My point was that any game-changer, positive or negative, disrupts Moore's law. Alien hypertech is one such game changer.

EDIT: edited for clarity.

Comment author: MaoShan 21 September 2012 02:05:47AM 0 points [-]

I know, I was just playfully nullifying the game-changer. (Although, aliens restoring Moore's law with hypertech is only slightly less likely than aliens with hypertech at any other point in time.)

Comment author: MugaSofer 21 September 2012 12:03:47PM 0 points [-]

Ah, I see.

Wait, what? Aliens restoring Moore's law is vastly less likely than the (admittedly minuscule) probability of them showing up at some other time.

Comment author: MaoShan 22 September 2012 03:39:13AM 0 points [-]

So it's a...vast minisculity?

Comment author: MugaSofer 23 September 2012 10:17:32AM 0 points [-]

Vastly minuscule, yes.

Comment author: MaoShan 20 September 2012 03:06:33AM 0 points [-]

That's exactly my point, most of the counter-arguments you gave for the other two predictive models were along those lines, but only when it came to countering Moore's law did you put those weapons away and play gently.

Comment author: Stuart_Armstrong 20 September 2012 09:26:22AM *  2 points [-]

Simple version: if your model includes phenomena X in its timeline, yet does not make any claims about X having causal influence, then I can play with X to attempt to break your model.

Hence I used the weapons that were implicit in the model. For Kurzweil's model, it includes the history of evolution on earth, a history littered with disasters, meteor impacts and the like.

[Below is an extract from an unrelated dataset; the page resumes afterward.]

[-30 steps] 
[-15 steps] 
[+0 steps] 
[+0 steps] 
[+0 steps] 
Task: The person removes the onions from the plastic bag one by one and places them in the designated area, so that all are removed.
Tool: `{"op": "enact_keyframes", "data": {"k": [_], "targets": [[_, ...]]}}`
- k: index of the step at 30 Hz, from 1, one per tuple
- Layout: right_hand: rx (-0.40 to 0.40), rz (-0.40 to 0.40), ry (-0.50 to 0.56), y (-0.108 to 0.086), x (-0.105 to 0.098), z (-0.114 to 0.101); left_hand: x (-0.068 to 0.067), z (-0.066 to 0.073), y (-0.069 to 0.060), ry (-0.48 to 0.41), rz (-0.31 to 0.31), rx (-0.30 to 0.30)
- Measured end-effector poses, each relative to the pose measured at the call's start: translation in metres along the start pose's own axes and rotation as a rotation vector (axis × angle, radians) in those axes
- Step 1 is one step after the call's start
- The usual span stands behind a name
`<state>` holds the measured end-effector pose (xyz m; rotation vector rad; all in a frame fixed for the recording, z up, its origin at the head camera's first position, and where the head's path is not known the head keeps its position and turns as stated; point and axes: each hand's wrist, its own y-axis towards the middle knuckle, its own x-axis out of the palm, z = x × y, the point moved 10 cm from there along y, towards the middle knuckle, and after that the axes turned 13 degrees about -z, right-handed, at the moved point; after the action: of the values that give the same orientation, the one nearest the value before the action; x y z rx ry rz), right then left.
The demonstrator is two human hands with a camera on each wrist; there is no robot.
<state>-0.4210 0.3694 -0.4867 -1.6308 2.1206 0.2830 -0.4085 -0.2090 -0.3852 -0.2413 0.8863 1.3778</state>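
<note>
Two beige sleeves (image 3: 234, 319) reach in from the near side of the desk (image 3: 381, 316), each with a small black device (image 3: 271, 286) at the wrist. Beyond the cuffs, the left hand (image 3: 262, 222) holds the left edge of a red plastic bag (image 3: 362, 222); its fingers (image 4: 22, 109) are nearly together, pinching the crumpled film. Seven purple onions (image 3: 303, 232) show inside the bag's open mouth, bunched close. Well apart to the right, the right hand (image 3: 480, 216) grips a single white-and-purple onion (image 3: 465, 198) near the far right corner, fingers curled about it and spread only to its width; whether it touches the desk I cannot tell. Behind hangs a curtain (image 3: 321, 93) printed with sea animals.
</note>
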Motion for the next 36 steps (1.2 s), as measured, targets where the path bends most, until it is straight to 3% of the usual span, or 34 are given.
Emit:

Since the model is claimed to be correct despite these disasters, I decided that adding a few more shouldn't break the model if the model actually worked.

I was gentler on Robin's model, because it focused more on narrowly on human evolution. Still, it covers a period in history where there were pandemic, genetic bottlenecks, dramatic expansions of new technology, and so on. If the model was correct across these phenomena, then I could play with them without blowing up the model.

What would be equivalent for Moore's much narrower law? Well, there are no "unless economic growth splutters" caveats. So the most credible way to break Moore's law is to add a few economic disasters and imagine their consequences. But actual real economic disasters seem to have not affected Moore's law at all. What else? Political change? This might work - there's some evidence that communist states didn't have a Moore's law for their own computer industry. So a global communist takeover could break Moore's law - or at least caveat it to "in a market economy, computer speeds will..."

Comment author: MaoShan 21 September 2012 02:12:57AM 0 points [-]

Thanks, I see your point now. If that's the case, though, it really just boils down to "(models that we have extremely accurate data and current physical and recorded evidence for) tend to produce more accurate predictions than (models that are less so)".

Comment author: Stuart_Armstrong 21 September 2012 06:06:25AM 0 points [-]

Not exactly. Robin's and Kurzweil's model have more data! (as they include Moore's law as a subcomponent).

Comment author: MaoShan 22 September 2012 03:27:28AM 0 points [-]

Don't you agree that Moore's law is the only trustworthy part of their models, though?

Comment author: Stuart_Armstrong 22 September 2012 03:34:54PM 0 points [-]

Simply pointing out that it's not just the quantity of the data that matters, but other factors too.

Comment author: Vaniver 22 September 2012 03:41:49AM 0 points [-]

I think Robin's info about GDP growth throughout history is decent, too.

Comment author: V_V 16 October 2013 04:21:18PM *  0 points [-]

GDP estimates of premodern societies are highly speculative, and anyway the GDP of a premodern society was probably not a good measure of the magnitude of its economic activity.